Glad that problem is solved. 

But, seriously, anybody got that link? To the 5.1 guy ? Anybody?????


----------



## Sickie Ickie (Jun 20, 2006)

http://www.audacityteam.org/forum/viewtopic.php?f=15&t=642

Is that the one, Slimy?

or this? http://www.kellyindustries.com/diy_5_1.html

posted by psycho99


----------



## Scottzilla (Jun 13, 2007)

I think I might have been the 5.1 guy with the link:

http://www.modd3d.com/articles/item/play-surround-sound-from-a-regular-cd/catid/16


----------



## slimy (Jul 12, 2006)

Scottzilla you are the MAN!!!!!


I have an idea that I really want to do with this this year. 

Thank you for that link.


----------



## Sickie Ickie (Jun 20, 2006)

Got the componants today. On my way to hack three more. Purposely left out the pent. I don't think I'll need it with just bum bum bums.


----------



## Sickie Ickie (Jun 20, 2006)

Okay, hacked the other 3 skulls. If they work well enough, I'll prob take out the pent in the first one, too.
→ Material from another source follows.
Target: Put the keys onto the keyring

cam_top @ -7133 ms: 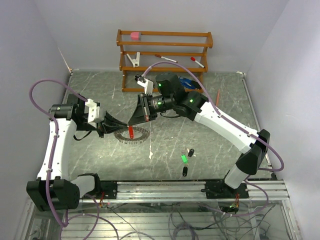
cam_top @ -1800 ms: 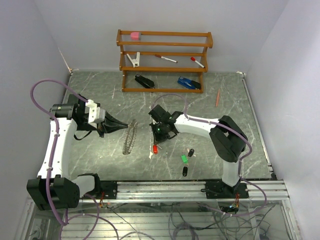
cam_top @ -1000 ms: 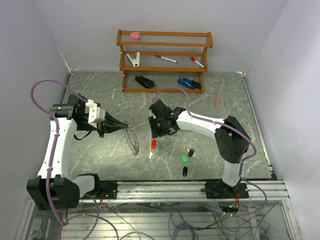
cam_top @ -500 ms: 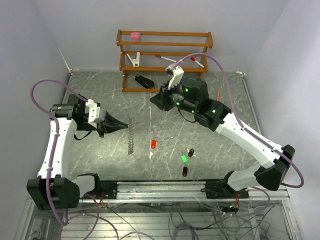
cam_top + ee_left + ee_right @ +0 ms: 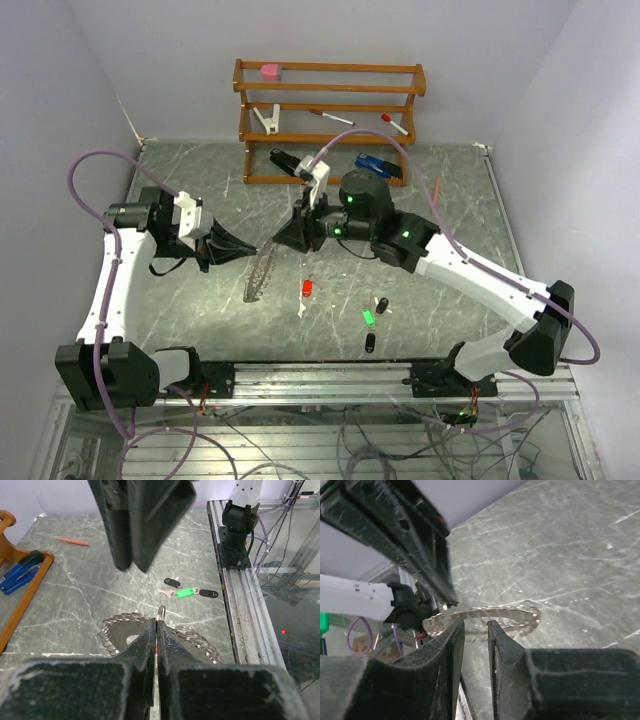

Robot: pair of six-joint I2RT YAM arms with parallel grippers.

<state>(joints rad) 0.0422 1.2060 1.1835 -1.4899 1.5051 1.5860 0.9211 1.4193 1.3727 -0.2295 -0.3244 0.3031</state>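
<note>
Barely begun, by the look of it: nothing hooked on the keyring [image 5: 262, 270] as far as can be made out. Hangs tilted on edge over the worktop [image 5: 450, 215], pinched at the rim by the fully closed left tool [image 5: 243, 248]. Right tool [image 5: 284, 238] just beside the ring's upper rim, parted only narrowly and carrying nothing. Cannot tell whether it touches the ring.

All four keys loose on the worktop: red key [image 5: 307, 288] near the ring, green key [image 5: 368, 317] and black keys [image 5: 382, 304] clustered farther right. Left to do: fetching and hooking each one.

Around: rack [image 5: 330, 70] at the back, black stapler [image 5: 288, 162] and blue stapler [image 5: 378, 166] on its bottom shelf, pencil [image 5: 437, 192] far right, white scrap [image 5: 301, 310] by the red key. Nothing between tools and keys. Likely snags: tiny flat keys and a swaying ring.
</note>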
Okay, step 2: "...I would use 3 Mp3 players,..."

Anybody know the best deal on MP3 players? How many minutes on these do I have to record?


----------



## Bloodhound (Oct 16, 2007)

Dr Morbius said:


> What Youtube vid?


the bone tones from youtube


----------



## BudMan (Mar 6, 2007)

Well, until I saw that video, I was thinking...."How good would the Boris's really look?"
Now I see that I may have to go back and reread Doc's post on how to do this and buy a few more Borises (Borisi?). That looked great and is at a reasonable cost. The best part, I'm with you Sicky, it's probably the easiest. But the head movement of the 3 axis does really make the show!


----------



## Sickie Ickie (Jun 20, 2006)

Well, to be fair, the heads on the vid, were skulls on the Gemmy candy bowls- not boris'. The eyes were neat and added some animation. The boris' don't have them.

However I'm counting on the boris' to be fine this year for my graveyard.


----------



## Sickie Ickie (Jun 20, 2006)

Anybody know the best deal on MP3 players? How many minutes on these do I have to record?


----------



## Dr Morbius (Sep 21, 2004)

Bloodhound said:


> the bone tones from youtube


That looks terrific, but you guys should know, in case you don't already, that those guys use pnuematic cylinders on those jaws to get them very precise. Not to say the end result you get won't be good, but the action may not look as tight as this vid, just be aware.


----------



## Dr Morbius (Sep 21, 2004)

Sickie Ickie said:


> Anybody know the best deal on MP3 players? How many minutes on these do I have to record?


Sorry, SI I don't know where to get cheap ones, maybe try walmart or target...but the minutes depends on how long your routine is.


----------



## DeathTouch (Sep 6, 2005)

I want one!


----------



## Sickie Ickie (Jun 20, 2006)

okay, I'll try k-mart or something...


----------



## 5artist5 (Jul 10, 2007)

I started a skull trio last year. The skulls may be smaller than you have in mind though. My Idea was to have them talk to a larger animatronic and then do songs together.
Each skull has a single servo to open and close the mouth. 
I have them running with VSA. 
It's almost done, I just need to hook up the lighting. I want to have "stage lights" at the base of each skull so that when they do solos I can single them out.


----------